Exercise: Copy exactly the lines of the records below, and only those lines, beginning with the line that contains "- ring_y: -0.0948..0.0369" and ending with the line that contains "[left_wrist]".

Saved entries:
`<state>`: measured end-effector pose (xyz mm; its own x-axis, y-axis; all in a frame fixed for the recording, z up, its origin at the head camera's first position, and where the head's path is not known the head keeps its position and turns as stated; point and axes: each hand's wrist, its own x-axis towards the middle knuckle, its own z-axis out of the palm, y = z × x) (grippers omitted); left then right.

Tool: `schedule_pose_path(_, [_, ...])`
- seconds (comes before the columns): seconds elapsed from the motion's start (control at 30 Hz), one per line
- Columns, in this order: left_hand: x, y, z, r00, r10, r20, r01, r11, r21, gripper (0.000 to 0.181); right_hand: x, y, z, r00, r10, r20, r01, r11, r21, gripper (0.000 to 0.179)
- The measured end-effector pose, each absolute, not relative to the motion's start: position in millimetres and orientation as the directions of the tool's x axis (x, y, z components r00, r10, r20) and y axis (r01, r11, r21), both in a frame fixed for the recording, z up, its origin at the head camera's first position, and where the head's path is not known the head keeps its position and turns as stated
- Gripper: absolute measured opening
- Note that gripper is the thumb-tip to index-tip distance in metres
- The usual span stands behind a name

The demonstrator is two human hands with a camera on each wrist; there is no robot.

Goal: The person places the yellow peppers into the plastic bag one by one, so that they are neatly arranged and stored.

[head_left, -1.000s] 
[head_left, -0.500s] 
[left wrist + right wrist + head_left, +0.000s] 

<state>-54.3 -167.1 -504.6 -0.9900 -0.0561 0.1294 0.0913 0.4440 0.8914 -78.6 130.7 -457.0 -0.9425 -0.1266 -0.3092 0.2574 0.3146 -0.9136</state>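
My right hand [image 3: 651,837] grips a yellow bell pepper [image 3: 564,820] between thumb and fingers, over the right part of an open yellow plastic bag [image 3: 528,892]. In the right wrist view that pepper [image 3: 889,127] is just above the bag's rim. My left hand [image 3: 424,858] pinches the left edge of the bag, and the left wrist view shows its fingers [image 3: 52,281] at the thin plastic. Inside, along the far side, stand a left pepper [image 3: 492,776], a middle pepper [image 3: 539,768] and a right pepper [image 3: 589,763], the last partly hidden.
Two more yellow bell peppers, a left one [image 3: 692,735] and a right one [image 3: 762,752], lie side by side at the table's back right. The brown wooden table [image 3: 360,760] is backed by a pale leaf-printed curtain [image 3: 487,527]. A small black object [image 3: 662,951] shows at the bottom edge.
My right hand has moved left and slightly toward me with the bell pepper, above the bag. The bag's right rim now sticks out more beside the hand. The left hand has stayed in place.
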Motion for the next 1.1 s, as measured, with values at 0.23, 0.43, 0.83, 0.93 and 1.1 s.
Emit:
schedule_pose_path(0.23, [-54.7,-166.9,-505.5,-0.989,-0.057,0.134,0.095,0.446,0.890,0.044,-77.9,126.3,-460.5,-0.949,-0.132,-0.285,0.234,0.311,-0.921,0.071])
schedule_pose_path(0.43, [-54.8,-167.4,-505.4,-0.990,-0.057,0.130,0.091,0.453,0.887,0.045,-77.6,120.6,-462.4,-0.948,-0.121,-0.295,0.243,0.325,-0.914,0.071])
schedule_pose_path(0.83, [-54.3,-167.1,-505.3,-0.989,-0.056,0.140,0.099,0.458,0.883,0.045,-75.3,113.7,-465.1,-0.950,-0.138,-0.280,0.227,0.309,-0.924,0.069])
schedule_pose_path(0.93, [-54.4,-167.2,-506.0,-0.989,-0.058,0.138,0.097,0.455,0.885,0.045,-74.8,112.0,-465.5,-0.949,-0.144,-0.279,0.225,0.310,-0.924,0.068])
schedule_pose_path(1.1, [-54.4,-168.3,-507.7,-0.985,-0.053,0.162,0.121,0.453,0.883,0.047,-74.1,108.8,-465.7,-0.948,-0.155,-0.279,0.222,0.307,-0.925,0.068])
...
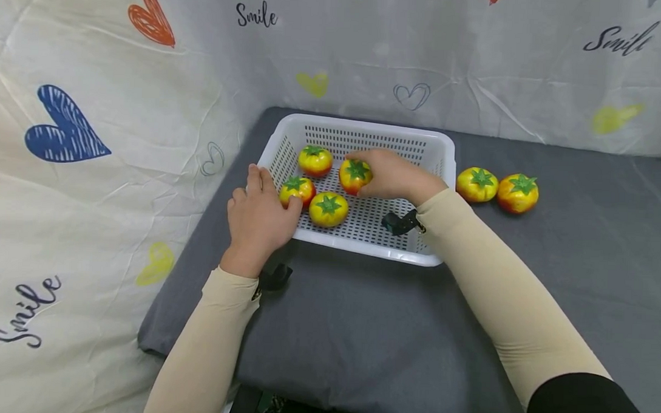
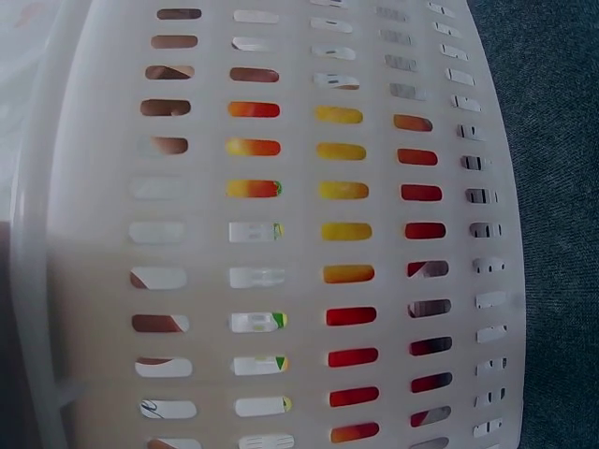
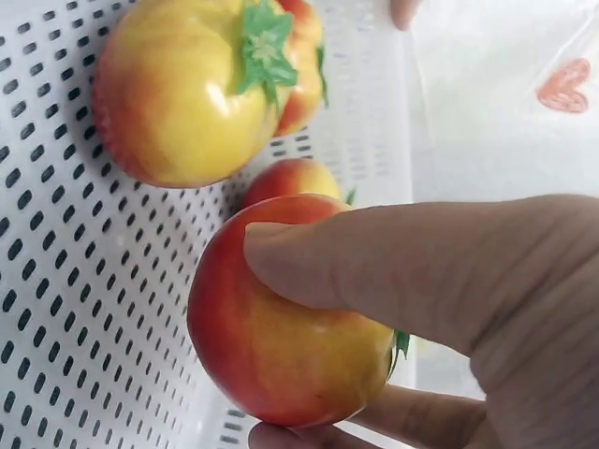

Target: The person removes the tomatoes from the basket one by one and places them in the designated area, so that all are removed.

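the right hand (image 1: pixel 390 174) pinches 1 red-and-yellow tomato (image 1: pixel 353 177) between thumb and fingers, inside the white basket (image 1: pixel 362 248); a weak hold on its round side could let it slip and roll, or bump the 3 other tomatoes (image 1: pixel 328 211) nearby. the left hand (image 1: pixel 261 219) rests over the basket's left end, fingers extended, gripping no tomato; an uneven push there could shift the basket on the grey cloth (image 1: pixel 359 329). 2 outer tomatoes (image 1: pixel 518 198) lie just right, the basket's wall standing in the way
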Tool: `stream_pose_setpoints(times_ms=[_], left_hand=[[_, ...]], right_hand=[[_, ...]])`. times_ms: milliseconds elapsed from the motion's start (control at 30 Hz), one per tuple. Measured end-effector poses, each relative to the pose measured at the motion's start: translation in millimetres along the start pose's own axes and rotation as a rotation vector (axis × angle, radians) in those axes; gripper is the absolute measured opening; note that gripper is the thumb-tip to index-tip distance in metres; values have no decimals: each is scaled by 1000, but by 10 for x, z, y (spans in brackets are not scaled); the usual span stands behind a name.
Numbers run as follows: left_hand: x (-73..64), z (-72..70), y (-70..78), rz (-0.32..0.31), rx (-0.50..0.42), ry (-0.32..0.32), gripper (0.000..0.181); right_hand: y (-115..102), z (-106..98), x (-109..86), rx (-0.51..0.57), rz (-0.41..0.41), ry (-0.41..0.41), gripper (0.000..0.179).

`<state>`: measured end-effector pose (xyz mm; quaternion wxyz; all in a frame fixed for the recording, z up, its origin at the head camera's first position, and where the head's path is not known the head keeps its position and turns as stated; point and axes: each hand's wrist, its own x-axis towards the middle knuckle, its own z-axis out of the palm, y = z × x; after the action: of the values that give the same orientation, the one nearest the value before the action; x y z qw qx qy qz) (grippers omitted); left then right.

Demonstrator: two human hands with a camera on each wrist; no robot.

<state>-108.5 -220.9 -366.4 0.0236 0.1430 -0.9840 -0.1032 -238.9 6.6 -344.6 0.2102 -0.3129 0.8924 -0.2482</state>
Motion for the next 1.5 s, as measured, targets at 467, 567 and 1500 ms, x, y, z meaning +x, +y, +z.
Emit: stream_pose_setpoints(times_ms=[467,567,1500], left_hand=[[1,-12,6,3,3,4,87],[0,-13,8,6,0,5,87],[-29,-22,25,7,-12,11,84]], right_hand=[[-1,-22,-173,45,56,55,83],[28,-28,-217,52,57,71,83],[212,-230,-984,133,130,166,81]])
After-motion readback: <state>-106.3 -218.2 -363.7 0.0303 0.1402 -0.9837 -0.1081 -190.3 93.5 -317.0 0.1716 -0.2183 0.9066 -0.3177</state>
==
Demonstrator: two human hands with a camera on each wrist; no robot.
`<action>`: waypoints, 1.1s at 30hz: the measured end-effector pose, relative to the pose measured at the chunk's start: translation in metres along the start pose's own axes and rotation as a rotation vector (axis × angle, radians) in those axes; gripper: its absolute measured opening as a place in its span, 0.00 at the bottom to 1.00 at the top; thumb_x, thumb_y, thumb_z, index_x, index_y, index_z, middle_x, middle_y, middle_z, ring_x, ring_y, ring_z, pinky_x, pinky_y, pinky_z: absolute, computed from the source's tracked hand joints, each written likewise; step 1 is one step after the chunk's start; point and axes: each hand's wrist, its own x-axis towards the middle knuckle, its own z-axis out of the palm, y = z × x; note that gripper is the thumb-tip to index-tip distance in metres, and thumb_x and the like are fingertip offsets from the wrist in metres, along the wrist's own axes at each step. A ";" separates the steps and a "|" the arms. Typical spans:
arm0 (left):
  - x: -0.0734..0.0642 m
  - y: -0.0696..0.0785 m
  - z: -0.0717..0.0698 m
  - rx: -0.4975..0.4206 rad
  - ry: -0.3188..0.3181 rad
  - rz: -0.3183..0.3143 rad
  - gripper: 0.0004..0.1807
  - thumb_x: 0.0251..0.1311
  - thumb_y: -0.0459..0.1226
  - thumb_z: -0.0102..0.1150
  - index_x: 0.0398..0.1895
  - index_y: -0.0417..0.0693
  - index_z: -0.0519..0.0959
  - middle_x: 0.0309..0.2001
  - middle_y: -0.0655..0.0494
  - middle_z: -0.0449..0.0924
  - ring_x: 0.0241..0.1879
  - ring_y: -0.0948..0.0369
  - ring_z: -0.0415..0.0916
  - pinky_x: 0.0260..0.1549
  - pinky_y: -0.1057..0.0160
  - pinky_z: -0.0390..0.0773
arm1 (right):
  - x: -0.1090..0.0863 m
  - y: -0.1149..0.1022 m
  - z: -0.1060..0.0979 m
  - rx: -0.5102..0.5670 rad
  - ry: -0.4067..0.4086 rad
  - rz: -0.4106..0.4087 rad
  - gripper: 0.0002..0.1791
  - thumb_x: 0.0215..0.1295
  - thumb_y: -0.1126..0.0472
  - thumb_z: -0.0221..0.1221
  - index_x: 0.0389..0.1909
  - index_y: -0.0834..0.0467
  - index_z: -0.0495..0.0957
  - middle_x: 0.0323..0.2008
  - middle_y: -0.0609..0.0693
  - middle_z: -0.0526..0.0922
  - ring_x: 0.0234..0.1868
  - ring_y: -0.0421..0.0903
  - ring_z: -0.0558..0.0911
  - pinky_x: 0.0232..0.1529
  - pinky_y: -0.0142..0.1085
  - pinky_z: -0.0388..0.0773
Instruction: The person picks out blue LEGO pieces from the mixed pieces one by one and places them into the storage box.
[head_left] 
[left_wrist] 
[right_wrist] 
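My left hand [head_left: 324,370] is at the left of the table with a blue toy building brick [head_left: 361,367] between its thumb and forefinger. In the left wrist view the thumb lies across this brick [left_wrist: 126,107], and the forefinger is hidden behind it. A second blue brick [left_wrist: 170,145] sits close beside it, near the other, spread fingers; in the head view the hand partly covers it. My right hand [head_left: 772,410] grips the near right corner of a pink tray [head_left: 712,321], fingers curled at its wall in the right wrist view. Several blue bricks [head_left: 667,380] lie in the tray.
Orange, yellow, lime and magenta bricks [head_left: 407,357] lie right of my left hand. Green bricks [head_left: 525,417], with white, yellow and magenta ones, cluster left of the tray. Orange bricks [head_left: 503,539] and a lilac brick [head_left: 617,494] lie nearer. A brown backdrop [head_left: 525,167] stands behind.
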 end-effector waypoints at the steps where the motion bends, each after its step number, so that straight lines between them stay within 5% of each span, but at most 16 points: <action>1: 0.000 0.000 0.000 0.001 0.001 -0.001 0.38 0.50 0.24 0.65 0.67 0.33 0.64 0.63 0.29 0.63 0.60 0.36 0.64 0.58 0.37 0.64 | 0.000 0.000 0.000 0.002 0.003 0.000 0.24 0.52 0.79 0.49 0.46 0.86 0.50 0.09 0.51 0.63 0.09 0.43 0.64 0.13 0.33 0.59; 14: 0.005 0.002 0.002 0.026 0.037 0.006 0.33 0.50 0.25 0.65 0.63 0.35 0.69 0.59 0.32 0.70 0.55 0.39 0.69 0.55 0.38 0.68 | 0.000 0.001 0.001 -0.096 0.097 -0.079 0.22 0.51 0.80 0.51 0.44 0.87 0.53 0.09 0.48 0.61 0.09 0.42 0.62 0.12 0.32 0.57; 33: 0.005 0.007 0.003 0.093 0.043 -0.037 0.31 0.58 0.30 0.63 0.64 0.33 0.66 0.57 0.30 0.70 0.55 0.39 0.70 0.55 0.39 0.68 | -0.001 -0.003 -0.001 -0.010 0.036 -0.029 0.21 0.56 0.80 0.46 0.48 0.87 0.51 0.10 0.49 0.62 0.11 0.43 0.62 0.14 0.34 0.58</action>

Your solution:
  - ring_y: -0.0948..0.0369
  - ring_z: -0.0415..0.0916
  - pinky_x: 0.0260..0.1549
  - pinky_y: -0.1057..0.0160
  - pinky_z: -0.0390..0.0773
arm1 (right):
  - x: -0.1090..0.0863 m
  - y: -0.1149..0.1022 m
  - z: -0.1060..0.0979 m
  - rx: -0.5102..0.5670 rad
  - ry: -0.4067..0.4086 rad
  - rz: -0.4106..0.4087 rad
  - gripper: 0.0002..0.1791
  - thumb_x: 0.0215..0.1295
  - thumb_y: -0.1126..0.0472
  - thumb_z: -0.0221..0.1221
  - index_x: 0.0389..0.1909
  - index_y: -0.0834..0.0467
  - index_z: -0.0495..0.0957
  - middle_x: 0.0323..0.2008
  - middle_y: -0.0609..0.0693
  - middle_z: -0.0526..0.0922
  - ring_x: 0.0234..0.1868
  - ring_y: -0.0421..0.0903
  - ring_z: -0.0558..0.0911
  - pinky_x: 0.0232..0.1529
  - pinky_y: -0.0142..0.1085
  - pinky_z: -0.0388..0.0773
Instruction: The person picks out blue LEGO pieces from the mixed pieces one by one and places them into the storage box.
[head_left] 
[left_wrist] 

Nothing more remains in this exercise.